**Problem requirements:**
Each line below should be repeated exactly, but no picture should be carried over.

**Data section:**
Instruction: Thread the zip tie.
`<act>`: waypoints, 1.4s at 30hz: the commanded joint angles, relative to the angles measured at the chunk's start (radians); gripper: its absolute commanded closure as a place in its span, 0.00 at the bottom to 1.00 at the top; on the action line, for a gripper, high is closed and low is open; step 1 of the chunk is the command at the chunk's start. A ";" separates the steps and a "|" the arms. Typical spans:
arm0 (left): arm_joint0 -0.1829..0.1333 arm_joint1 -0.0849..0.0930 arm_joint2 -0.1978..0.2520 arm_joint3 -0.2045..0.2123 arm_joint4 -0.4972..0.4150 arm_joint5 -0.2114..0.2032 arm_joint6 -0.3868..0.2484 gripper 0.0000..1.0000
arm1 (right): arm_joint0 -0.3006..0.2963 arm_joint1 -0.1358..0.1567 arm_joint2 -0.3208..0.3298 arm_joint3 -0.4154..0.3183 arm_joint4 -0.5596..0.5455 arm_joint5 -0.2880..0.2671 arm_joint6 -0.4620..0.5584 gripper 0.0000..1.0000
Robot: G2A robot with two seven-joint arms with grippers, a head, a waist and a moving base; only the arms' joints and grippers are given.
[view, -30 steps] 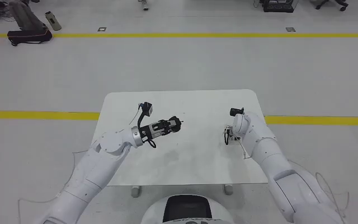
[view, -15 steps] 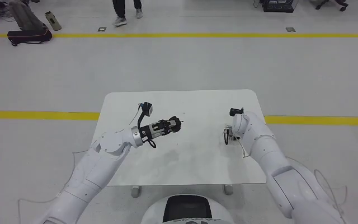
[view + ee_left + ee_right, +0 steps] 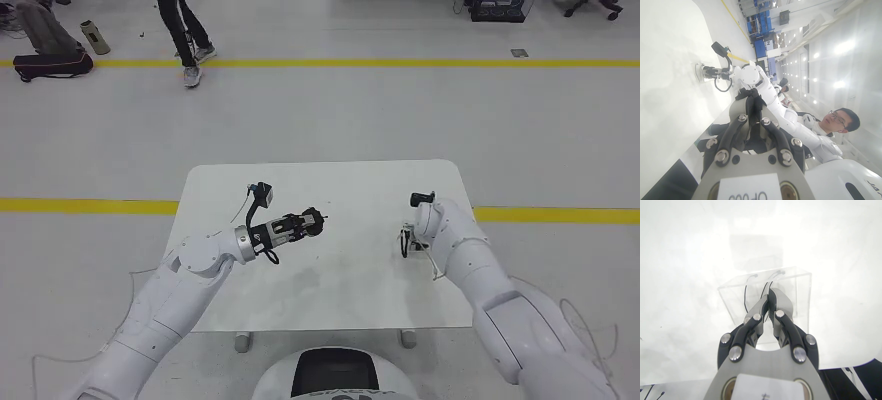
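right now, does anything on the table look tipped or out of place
Nothing stands out. The clear box stands upright on the table, and the right gripper is shut on a zip tie inside it.

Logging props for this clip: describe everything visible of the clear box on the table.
The clear box is small, see-through and plastic-looking, with straight walls and an open top. It stands upright on the white table, on the right arm's side. Thin black zip ties lean inside it. The right gripper is down inside it, shut on one of them.
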 commanded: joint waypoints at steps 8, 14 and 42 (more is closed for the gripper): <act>0.000 0.000 0.000 0.000 0.000 0.000 0.000 1.00 | 0.009 0.018 0.027 -0.038 0.001 -0.015 0.028 1.00; 0.000 0.000 0.000 0.000 0.000 0.000 0.000 1.00 | -0.011 0.042 0.060 -0.112 -0.001 -0.018 0.063 1.00; 0.000 0.000 0.000 0.000 0.000 0.000 0.000 1.00 | -0.322 0.170 0.433 -0.744 0.254 -0.217 0.134 1.00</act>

**Result below:**
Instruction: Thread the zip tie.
`<act>`: waypoints, 1.4s at 30hz: the commanded joint angles, relative to the angles measured at the chunk's start (radians); gripper: its absolute commanded closure as a place in its span, 0.00 at the bottom to 1.00 at the top; on the action line, for a gripper, high is closed and low is open; step 1 of the chunk is the command at the chunk's start. A ";" separates the steps and a "|" the arms. Typical spans:
arm0 (left): arm_joint0 -0.1829..0.1333 arm_joint1 -0.0849..0.0930 arm_joint2 -0.1978..0.2520 arm_joint3 -0.2045..0.2123 arm_joint4 -0.4972..0.4150 arm_joint5 -0.2114..0.2032 arm_joint6 -0.3868..0.2484 gripper 0.0000..1.0000
arm1 (right): arm_joint0 -0.3006..0.2963 arm_joint1 -0.1358..0.1567 arm_joint2 -0.3208..0.3298 arm_joint3 -0.4154..0.3183 arm_joint4 -0.5596..0.5455 arm_joint5 -0.2880..0.2671 arm_joint6 -0.4620..0.5584 gripper 0.0000..1.0000
Robot: G2A robot with two seven-joint arms with grippers, a head, a waist and a moving base; only the arms' joints and grippers are given.
[view, -30 steps] 
[view, -15 steps] 
[view + ee_left + ee_right, +0 steps] 
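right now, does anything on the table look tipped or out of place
Nothing stands out. The clear box stands upright on the table, and the right gripper is shut on a zip tie inside it.

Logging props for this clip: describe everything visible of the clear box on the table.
The clear box is small, see-through and plastic-looking, with straight walls and an open top. It stands upright on the white table, on the right arm's side. Thin black zip ties lean inside it. The right gripper is down inside it, shut on one of them.
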 commanded: joint waypoints at steps 8, 14 and 42 (more is closed for the gripper): <act>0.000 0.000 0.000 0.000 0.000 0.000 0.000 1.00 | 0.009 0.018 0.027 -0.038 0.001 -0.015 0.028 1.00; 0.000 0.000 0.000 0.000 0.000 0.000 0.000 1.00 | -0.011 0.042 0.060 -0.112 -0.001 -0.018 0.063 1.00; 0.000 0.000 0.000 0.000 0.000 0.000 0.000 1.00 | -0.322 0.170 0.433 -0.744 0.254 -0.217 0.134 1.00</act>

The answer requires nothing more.